- What you have to do -
In the entries below, begin at the line that has "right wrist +", stop after the line that has "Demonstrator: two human", and output those lines exactly with no pictures.
====
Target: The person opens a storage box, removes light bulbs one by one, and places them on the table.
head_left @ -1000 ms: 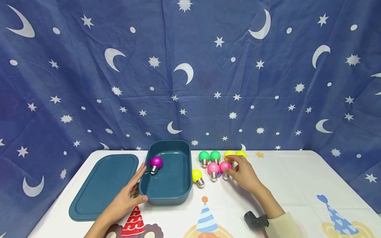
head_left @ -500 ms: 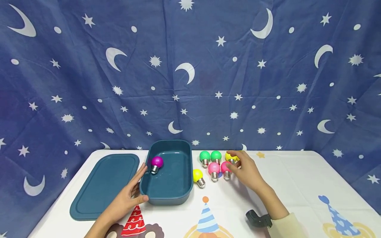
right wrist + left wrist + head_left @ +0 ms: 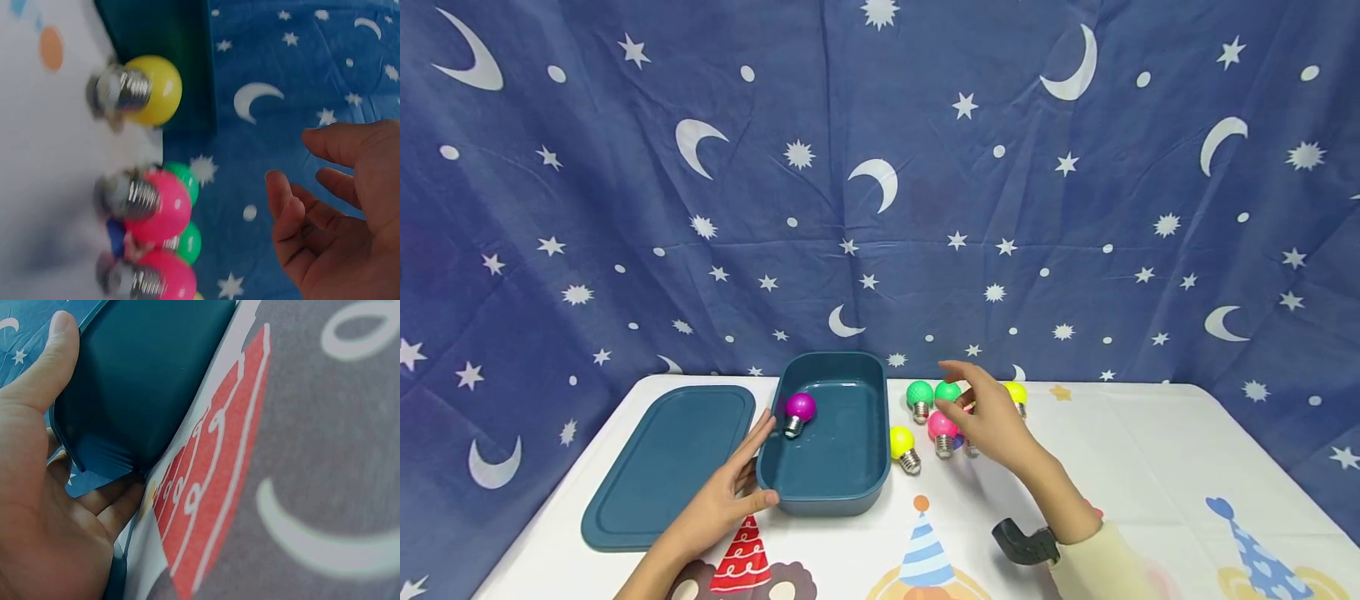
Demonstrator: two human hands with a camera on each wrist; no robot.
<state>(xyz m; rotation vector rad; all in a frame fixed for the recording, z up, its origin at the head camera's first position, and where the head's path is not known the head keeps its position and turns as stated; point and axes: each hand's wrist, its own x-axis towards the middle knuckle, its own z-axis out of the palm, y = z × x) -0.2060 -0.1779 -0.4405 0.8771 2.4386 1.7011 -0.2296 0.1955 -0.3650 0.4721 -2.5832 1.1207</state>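
Note:
My left hand (image 3: 724, 498) lies against the left side of a dark teal plastic box (image 3: 822, 506), fingers straight along the wall and thumb at the near corner; the left wrist view shows the thumb (image 3: 56, 362) beside the box wall. A purple light bulb (image 3: 801, 407) lies inside the box. My right hand (image 3: 992, 417) hovers over the bulbs to the right, fingers loosely bent with nothing between them. Beneath and around it are a pink bulb (image 3: 942, 425), a second pink bulb (image 3: 164, 275) partly hidden in the head view, and green bulbs (image 3: 920, 394).
A yellow bulb (image 3: 902, 443) stands beside the box's right wall. Another yellow bulb (image 3: 1017, 393) is right of my right hand. The teal lid (image 3: 667, 467) lies flat left of the box. Behind the white tablecloth (image 3: 1135, 467) hangs a blue moon-and-star curtain (image 3: 940, 208).
My right hand has risen slightly and moved left from the right-hand pink bulb, with nothing in its fingers. My left hand stays at the box.

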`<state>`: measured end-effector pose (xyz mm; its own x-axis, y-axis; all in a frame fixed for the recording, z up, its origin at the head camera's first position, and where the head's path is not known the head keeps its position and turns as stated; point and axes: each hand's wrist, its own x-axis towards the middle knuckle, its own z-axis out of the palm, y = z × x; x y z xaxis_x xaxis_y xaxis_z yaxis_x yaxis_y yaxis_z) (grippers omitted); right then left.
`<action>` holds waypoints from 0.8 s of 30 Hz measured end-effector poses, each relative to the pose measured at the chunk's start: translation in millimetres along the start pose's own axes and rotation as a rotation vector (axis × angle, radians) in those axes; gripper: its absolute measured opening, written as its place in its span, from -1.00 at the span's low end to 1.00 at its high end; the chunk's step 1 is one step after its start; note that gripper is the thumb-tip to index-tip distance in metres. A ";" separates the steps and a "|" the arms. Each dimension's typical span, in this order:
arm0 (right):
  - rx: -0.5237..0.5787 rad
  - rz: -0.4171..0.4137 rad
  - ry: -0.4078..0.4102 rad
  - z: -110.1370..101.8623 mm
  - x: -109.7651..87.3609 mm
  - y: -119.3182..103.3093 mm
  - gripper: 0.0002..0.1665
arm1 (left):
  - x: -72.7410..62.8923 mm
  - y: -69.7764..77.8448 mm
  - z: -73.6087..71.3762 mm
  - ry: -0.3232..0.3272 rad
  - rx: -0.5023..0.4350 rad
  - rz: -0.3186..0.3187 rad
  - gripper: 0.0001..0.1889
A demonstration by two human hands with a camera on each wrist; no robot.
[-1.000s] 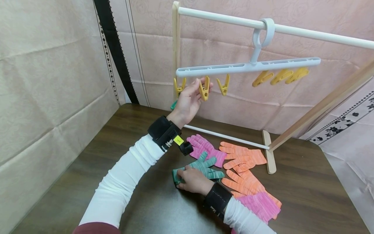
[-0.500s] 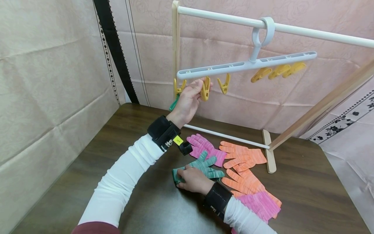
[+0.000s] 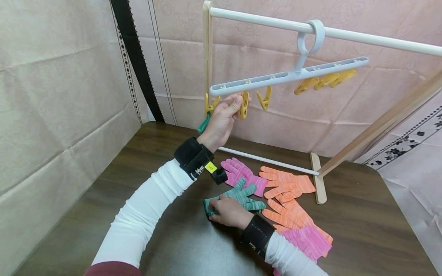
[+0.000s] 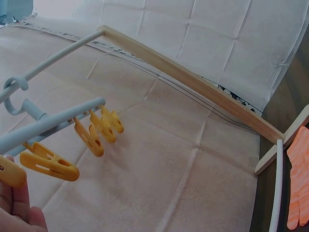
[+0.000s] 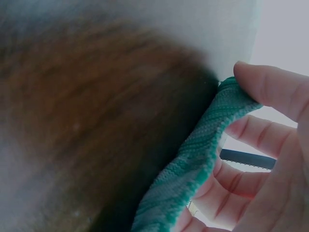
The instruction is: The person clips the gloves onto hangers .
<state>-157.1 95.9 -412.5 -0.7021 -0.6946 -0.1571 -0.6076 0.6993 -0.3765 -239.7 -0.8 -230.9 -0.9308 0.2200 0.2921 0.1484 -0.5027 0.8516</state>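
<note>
My left hand (image 3: 221, 117) pinches a yellow clothespin (image 3: 243, 105) under the left half of a pale blue hanger (image 3: 255, 80). In the left wrist view its fingertips lie against the clothespin (image 4: 12, 173) at the lower left. A green piece of fabric (image 3: 204, 123) hangs by the leftmost clothespin (image 3: 210, 104), mostly hidden behind the left hand. Down on the table, my right hand (image 3: 229, 212) holds the cuff of a green striped glove (image 3: 241, 197). The right wrist view shows the thumb over the edge of this cuff (image 5: 193, 159), with fingers beneath.
The hanger hooks over a white rod (image 3: 262, 21) on a wooden stand (image 3: 376, 126). Other yellow clothespins (image 3: 326, 81) hang along it. A pink glove (image 3: 241, 174), orange gloves (image 3: 286, 184) and another pink piece (image 3: 307, 241) lie on the brown table (image 3: 172, 234).
The hanger has turned and tilted: its right end has shifted up and left in the head view. The pinched clothespin looks narrower. Both hands have barely moved.
</note>
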 end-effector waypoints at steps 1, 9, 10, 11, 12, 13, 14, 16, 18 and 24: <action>0.005 0.002 0.000 0.0 -0.1 0.1 -0.70 | -0.4 0.0 0.3 0.005 0.008 0.003 -0.67; 0.028 -0.005 0.016 0.3 -0.9 0.9 -0.74 | -1.2 1.1 2.7 0.035 0.050 0.014 -0.70; 0.031 -0.003 0.017 0.6 -1.0 1.2 -0.74 | -1.0 1.2 2.7 0.036 0.056 0.016 -0.70; 0.034 -0.004 0.016 0.7 -1.1 1.3 -0.75 | -0.8 1.0 2.8 0.036 0.059 0.018 -0.70; 0.037 -0.003 0.016 0.7 -1.1 1.4 -0.75 | -0.9 1.1 3.0 0.037 0.065 0.020 -0.70; 0.040 -0.003 0.015 0.7 -1.2 1.5 -0.76 | -0.8 0.9 2.9 0.039 0.065 0.022 -0.71; 0.044 -0.001 0.013 0.7 -1.2 1.7 -0.76 | -0.9 0.8 3.1 0.043 0.062 0.022 -0.71; 0.054 0.002 0.011 0.3 -1.3 1.9 -0.76 | -1.2 0.5 3.2 0.053 0.057 0.027 -0.73; 0.060 0.004 0.010 0.0 -1.2 2.2 -0.76 | -1.5 0.1 3.4 0.064 0.056 0.033 -0.75; 0.069 0.010 0.017 0.3 -0.9 3.5 -0.77 | -2.0 -0.8 4.0 0.095 0.060 0.046 -0.76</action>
<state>-158.5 98.9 -414.0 -0.7144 -0.6844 -0.1458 -0.5740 0.6923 -0.4373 -236.7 2.5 -230.5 -0.9495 0.1164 0.2914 0.2089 -0.4586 0.8637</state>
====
- Answer space -
right wrist + left wrist + head_left @ +0 ms: 
Demonstrator: two human hands with a camera on each wrist; no robot.

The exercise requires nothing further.